- **ABOUT THIS TASK**
Exact reproduction required: the lines below from the line with "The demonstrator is" to the line with "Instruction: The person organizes", both ends included, and no others.

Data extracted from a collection

----------

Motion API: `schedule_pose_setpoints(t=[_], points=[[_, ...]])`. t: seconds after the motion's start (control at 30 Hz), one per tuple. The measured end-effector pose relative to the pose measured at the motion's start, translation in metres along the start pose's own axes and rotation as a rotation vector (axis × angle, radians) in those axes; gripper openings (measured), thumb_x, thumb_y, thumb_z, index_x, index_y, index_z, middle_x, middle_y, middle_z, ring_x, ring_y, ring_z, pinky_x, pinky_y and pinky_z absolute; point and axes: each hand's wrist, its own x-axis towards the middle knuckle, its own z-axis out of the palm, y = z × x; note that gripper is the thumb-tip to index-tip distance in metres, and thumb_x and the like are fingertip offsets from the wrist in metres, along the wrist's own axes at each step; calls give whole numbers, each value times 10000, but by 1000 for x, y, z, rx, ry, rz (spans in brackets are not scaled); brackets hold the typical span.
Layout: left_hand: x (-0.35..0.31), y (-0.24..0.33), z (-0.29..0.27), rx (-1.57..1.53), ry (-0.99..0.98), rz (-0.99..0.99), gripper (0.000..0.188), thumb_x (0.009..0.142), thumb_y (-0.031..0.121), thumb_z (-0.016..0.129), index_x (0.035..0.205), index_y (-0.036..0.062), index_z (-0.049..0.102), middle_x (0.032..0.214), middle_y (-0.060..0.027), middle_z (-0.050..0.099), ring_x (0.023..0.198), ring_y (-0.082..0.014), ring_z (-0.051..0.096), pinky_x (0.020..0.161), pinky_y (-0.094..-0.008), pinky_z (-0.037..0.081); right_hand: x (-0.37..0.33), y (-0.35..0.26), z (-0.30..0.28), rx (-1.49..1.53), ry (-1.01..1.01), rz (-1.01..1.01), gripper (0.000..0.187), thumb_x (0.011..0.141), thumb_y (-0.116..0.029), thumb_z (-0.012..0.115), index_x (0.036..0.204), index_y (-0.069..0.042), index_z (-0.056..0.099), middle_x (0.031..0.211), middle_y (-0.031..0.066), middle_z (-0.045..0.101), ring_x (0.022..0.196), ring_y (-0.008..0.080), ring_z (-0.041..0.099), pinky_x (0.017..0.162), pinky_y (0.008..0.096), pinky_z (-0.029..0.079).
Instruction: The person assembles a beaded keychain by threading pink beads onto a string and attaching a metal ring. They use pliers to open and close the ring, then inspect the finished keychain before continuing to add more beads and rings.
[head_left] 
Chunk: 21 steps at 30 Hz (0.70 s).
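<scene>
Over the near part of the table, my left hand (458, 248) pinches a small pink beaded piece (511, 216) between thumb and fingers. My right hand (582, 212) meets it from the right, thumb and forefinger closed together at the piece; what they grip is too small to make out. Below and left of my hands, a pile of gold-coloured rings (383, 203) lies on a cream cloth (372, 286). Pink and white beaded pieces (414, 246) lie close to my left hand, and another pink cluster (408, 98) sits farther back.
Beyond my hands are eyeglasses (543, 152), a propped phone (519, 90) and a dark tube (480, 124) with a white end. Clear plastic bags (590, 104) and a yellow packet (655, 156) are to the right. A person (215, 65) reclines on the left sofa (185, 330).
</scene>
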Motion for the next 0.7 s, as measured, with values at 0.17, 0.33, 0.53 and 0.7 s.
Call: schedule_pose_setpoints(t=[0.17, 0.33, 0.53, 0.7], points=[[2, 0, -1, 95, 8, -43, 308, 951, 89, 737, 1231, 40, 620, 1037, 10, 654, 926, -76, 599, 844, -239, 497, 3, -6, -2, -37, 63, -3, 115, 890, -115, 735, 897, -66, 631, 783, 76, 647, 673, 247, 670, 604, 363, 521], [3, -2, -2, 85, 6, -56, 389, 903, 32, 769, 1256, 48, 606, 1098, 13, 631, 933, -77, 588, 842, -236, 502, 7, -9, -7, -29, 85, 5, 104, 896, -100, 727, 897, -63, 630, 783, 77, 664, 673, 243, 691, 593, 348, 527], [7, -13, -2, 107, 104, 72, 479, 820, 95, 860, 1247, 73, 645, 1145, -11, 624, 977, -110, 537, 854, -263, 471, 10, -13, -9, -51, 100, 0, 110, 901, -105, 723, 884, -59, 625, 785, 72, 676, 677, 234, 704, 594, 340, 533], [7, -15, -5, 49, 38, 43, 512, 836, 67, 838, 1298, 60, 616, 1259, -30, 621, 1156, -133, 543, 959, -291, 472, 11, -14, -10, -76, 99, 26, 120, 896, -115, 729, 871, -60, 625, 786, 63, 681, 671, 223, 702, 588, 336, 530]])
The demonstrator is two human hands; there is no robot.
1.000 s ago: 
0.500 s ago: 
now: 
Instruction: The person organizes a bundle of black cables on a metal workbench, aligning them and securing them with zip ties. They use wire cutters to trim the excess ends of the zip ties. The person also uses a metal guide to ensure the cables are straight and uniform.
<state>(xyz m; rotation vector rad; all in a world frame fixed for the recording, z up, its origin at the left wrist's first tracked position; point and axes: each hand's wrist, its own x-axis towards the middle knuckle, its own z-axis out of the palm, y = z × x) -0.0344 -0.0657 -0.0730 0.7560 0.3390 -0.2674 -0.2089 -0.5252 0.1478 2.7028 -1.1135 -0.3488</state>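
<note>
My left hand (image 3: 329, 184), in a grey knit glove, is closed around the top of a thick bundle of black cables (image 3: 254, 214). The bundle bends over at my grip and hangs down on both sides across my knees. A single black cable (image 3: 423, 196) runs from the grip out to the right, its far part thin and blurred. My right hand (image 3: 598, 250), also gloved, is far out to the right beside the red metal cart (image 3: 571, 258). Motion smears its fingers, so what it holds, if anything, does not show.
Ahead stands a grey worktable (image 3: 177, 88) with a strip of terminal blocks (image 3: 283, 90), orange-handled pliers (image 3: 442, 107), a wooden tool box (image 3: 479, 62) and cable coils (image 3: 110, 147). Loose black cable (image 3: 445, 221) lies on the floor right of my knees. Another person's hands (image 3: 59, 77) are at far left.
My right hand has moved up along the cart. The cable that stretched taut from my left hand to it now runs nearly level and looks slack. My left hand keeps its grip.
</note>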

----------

- **OUTPUT FOR THIS TASK**
The demonstrator is two human hands; there is no robot.
1.000 s ago: 
0.500 s ago: 
now: 
Instruction: The person organizes a bundle of black cables on a metal workbench, aligning them and securing them with zip ties. They use wire cutters to trim the excess ends of the zip ties. The person also uses a metal guide to ensure the cables are straight and uniform.

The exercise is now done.